Seth Walsh
Iconoclast
Contributor
- Joined
- Jan 12, 2020
- Posts
- 10,292
- Reputation
- 20,984
| Candidate | Balance sheet reality | Salary needed | Employer sees |
|---|---|---|---|
| Living at home / spouse-funded / returning after gap | Housing subsidised | €30k–€35k | “Flexible, affordable, grateful” |
| Young renter with degree/debt/no family support | Full survival cost | €40k–€55k | “Expensive junior” |
Nothing will be done about "AI taking jobs" until it takes the jobs of the owners, and will that ever happen?
The employer is not only buying labour. They are indirectly exploiting:
- parents’ spare rooms
- spouses’ income
- inherited housing
- pension-era family stability
- low/no rent legacy positions
- people re-entering work who do not need market-clearing survival pay
They are competing against other people’s family capital.
That is why “just get any job” is often terrible advice. A bad salary is not neutral when you rent.
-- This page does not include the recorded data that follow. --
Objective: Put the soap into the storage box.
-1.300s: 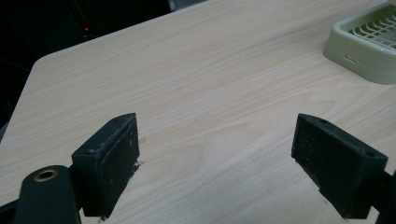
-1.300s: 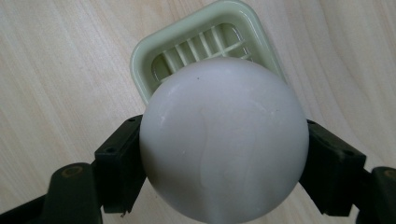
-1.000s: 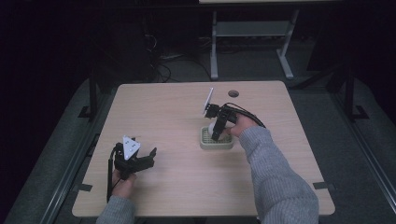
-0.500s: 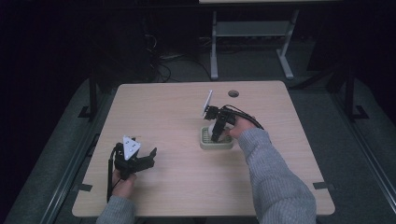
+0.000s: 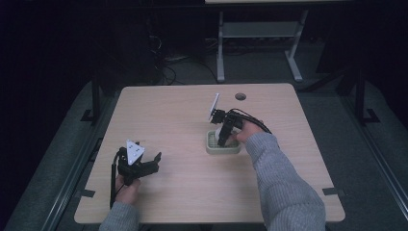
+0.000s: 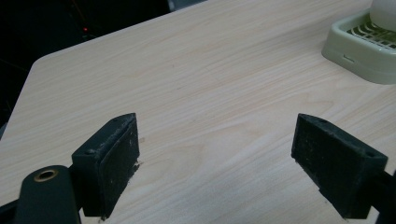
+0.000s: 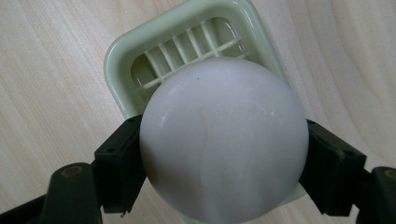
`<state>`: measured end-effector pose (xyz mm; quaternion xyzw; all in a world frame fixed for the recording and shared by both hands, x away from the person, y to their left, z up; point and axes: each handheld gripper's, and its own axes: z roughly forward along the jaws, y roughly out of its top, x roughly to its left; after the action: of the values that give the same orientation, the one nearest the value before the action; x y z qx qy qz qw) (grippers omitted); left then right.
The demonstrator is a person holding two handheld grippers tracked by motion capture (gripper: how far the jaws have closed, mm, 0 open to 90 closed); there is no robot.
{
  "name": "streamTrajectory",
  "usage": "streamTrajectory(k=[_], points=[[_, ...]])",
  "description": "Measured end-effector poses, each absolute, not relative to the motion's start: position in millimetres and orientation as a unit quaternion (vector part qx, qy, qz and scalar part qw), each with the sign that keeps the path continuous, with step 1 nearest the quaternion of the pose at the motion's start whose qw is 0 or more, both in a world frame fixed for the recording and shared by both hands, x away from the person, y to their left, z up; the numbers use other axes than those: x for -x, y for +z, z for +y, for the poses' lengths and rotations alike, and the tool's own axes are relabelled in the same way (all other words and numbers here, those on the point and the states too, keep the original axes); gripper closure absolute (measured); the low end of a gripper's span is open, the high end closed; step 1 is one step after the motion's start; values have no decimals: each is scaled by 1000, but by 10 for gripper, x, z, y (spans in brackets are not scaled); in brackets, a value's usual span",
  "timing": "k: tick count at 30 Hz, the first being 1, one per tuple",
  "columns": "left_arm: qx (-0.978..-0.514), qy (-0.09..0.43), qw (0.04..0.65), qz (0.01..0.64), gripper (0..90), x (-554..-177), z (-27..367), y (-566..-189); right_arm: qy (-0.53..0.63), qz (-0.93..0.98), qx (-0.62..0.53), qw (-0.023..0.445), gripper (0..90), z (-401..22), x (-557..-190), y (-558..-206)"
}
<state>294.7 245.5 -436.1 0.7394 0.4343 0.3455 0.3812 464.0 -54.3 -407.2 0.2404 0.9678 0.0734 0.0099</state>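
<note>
Right claw [image 7: 219, 154] is clamped on a white ball [image 7: 223, 140], one black jaw pressed to each side of it, ball sitting right between the pads and bulging past them toward the camera. Claw points down at a pale green slotted tray [image 7: 187, 42]; ball is directly above the tray's grid, covering most of it, can't tell if it touches the grid or hangs just clear. In the high view the right claw [image 5: 224, 139] is over the same tray [image 5: 211, 147], which sits on the tabletop [image 5: 168, 110] a bit right of centre, with the sleeved right forearm [image 5: 279, 183] reaching in from the near edge. Cable hole [image 5: 240, 96] in the tabletop lies beyond the tray, near the far edge. Left claw [image 5: 150, 163] is well left of the tray, near the front-left corner, held in the left hand [image 5: 126, 188], low over bare wood. Left gripper view: left claw [image 6: 215, 154] jaws spread wide, nothing between them, just wood grain; tray [image 6: 359, 46] with the ball [image 6: 384, 11] above it shows far off at top right.
</note>
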Motion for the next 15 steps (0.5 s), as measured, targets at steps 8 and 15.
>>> streamTrajectory(k=[8, 15], points=[[-739, 346, 381, 434, 148, -2947, 2456, -4359, 66, 969, -237, 9, 234, -513, -4642, -4117], [-740, 345, 380, 435, 148, -2949, 2460, -4359, 62, 968, -244, 3, 234, -529, -4643, -4119]])
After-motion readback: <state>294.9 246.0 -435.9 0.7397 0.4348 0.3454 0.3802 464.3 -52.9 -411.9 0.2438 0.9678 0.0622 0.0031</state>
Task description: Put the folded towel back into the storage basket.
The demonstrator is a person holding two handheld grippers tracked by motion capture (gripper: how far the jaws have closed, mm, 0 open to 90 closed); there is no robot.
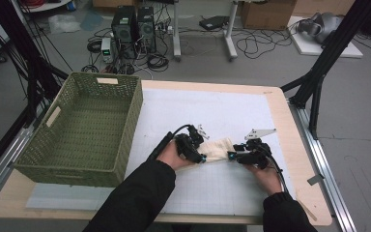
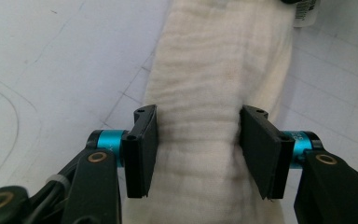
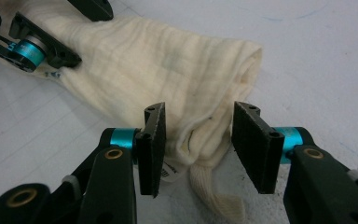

It locks you into burn, stress, low status, no savings, no mobility, and no room to take upside risk.
The real divide is becoming balance-sheet access, not just income.
A person with family support gets:
- Housing runway — can live at home, avoid rent burn, save deposit faster.
- Loss absorption — can take career risk, move city, wait for better roles.
- Capital bridge — help with deposit, legal costs, interview clothes, transport, courses.
- Psychological leverage — less forced into bad jobs just to survive.
- Network inheritance — introductions, taste, norms, room access.